There is also an advert for the one surviving business from 1925 – the Gazette!
In these days we grandly claimed to “Shine a light on the Upperward” with “crisp, snappy and up-to-date news”.
Meanwhile, the Hislop Brothers promised to take “Anything, anywhere, anytime” with their brand new motor lorry based at their yard in the Castlegate, and Brown’s Cycle Company in High Street, Lanark, promised not only to sell you a bike or motorcycle but also “build one to your exact specifications”.

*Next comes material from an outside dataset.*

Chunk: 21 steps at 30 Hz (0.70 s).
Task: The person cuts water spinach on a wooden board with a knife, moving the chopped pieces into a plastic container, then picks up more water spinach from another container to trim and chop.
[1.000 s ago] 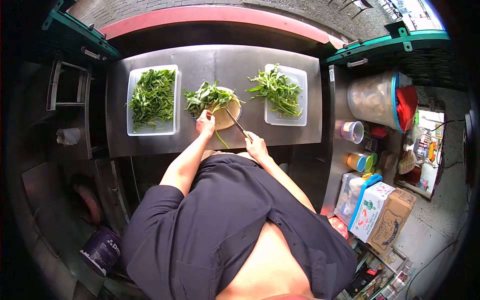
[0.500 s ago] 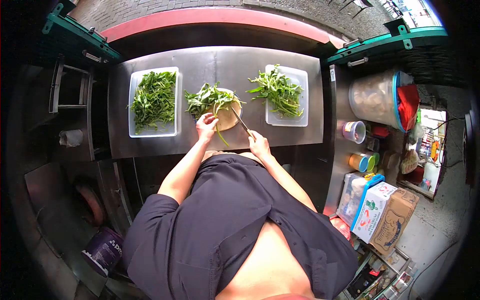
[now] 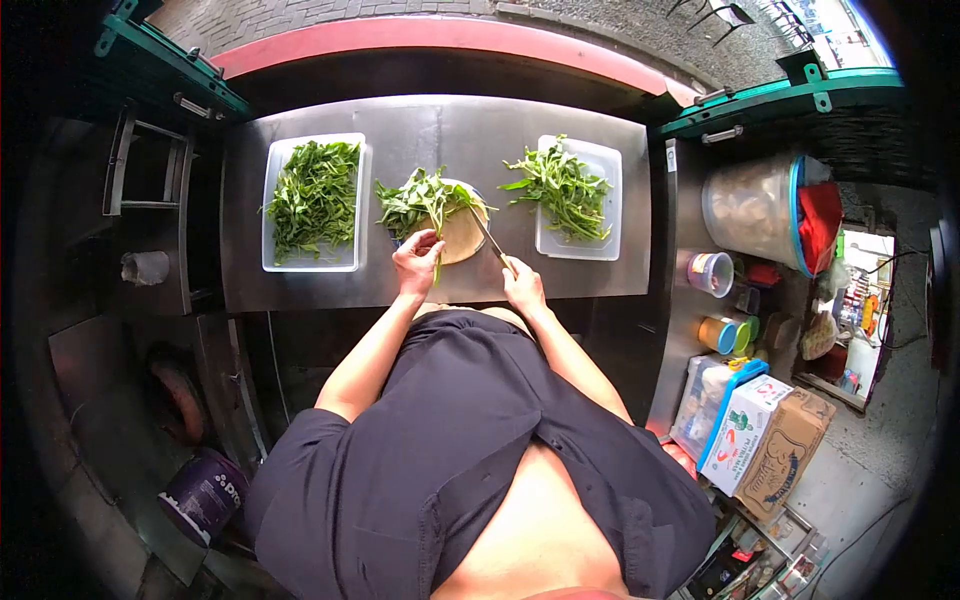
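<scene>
My left hand [image 3: 418, 262] is closed on the stems of some leafy greens [image 3: 418, 200], which lie over the left part of a round board [image 3: 462, 238]. My right hand [image 3: 524, 286] holds a knife [image 3: 490, 237] by its handle, its blade slanting up and left over the board, close to the greens. Left of the board, a clear tray [image 3: 363, 215] holds a heap of leaves. On the right, a second tray [image 3: 582, 250] carries leafy stems that stick out past its left edge.
The trays and board stand on a metal table [image 3: 400, 120]. Along a right-hand shelf are a large tub [image 3: 750, 205], small tubs [image 3: 710, 272], a blue-lidded box [image 3: 705, 405] and a cardboard box [image 3: 785, 455]. A purple bucket [image 3: 205, 495] sits at the lower left.
The held stems now hang closer to my left hand, which has moved slightly right. The whole view has shifted a little. The knife remains in my right hand.
</scene>
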Available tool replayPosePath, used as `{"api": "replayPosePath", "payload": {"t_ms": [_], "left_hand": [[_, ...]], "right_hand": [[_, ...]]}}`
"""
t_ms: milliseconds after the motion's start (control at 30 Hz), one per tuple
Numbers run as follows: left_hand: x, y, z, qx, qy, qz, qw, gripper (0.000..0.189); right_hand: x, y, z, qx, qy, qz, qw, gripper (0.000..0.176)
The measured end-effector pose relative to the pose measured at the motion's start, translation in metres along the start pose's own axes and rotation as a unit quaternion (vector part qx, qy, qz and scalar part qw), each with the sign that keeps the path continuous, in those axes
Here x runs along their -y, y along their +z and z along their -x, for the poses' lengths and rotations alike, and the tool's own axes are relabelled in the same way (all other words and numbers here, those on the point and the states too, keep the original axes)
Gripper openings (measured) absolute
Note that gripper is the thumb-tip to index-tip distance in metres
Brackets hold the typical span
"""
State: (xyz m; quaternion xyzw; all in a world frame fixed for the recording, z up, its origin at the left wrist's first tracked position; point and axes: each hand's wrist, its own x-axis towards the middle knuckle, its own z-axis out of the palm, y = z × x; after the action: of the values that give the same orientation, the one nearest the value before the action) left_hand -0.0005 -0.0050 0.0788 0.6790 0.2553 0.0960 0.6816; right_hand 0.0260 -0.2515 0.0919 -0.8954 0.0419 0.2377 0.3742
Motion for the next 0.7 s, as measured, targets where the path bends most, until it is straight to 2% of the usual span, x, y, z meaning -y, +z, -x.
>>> {"api": "replayPosePath", "payload": {"t_ms": [200,300,400,467,533,567,667,700], "left_hand": [[0.007,0.0,-0.003,-0.013,-0.023,-0.054,0.998,0.023],[0.034,0.01,-0.016,-0.01,-0.011,-0.152,0.988,0.025],[0.06,0.021,-0.032,-0.002,-0.038,-0.226,0.973,0.026],[0.079,0.029,-0.04,-0.01,-0.045,-0.214,0.976,0.025],[0.092,0.036,-0.044,-0.032,-0.063,-0.258,0.964,0.022],[0.099,0.039,-0.046,-0.036,-0.088,-0.224,0.97,0.021],[0.093,0.039,-0.046,-0.032,-0.094,-0.251,0.963,0.02],[0.094,0.039,-0.046,-0.03,-0.09,-0.261,0.961,0.019]], "right_hand": [[-0.003,0.003,0.0,-0.004,-0.009,0.003,1.0,0.035],[-0.001,0.001,0.001,-0.003,-0.007,0.01,1.0,0.035],[0.01,-0.008,0.01,0.011,0.005,0.018,1.0,0.036],[0.015,-0.01,0.011,0.016,0.004,0.023,1.0,0.037],[0.016,-0.012,0.014,0.014,-0.017,0.011,1.0,0.036],[0.016,-0.013,0.016,0.014,-0.015,0.015,1.0,0.036],[0.02,-0.016,0.023,0.022,-0.056,0.021,0.998,0.037],[0.023,-0.019,0.026,0.04,-0.04,0.023,0.998,0.037]]}}
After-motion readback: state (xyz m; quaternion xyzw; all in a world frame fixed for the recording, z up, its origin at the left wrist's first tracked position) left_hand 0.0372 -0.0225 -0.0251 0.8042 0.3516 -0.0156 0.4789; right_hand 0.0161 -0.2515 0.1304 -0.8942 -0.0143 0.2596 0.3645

Others promoting their wares included Lanark’s “memorial sculptor” James Dickson, the Carluke Steam Laundry in that town’s Sandy Road (telephone Carluke 8); J O’Leary in Lanark’s Wellgate offering “hand-sewn boots and shoes” and painter and decorator Hugh Lind in the Wellgatehead who specialised in shop sign-writing; he certainly seemed to have a lot of work in the thriving Lanark and Carluke High Streets of his day!
There is also evidence in the publication that the small, independent shops that formed the economic backbone of our area at the time weren’t frightened to have a pop at the growing competition from big business.
A prominent Lanark town centre butcher of the time, Robert Gilbert, took on the then-nationwide craze for Bovril by stating: “Don’t exist on extracts. Live on Gilbert’s prime ox-beef!”
Perhaps the most interesting thing about this business is its adddress, 108 High Street. That shop went on to become Alexander’s and then Damn Delicious Butchers.
While names change, butcher shops seem to remain butcher shops for generations in towns like Lanark.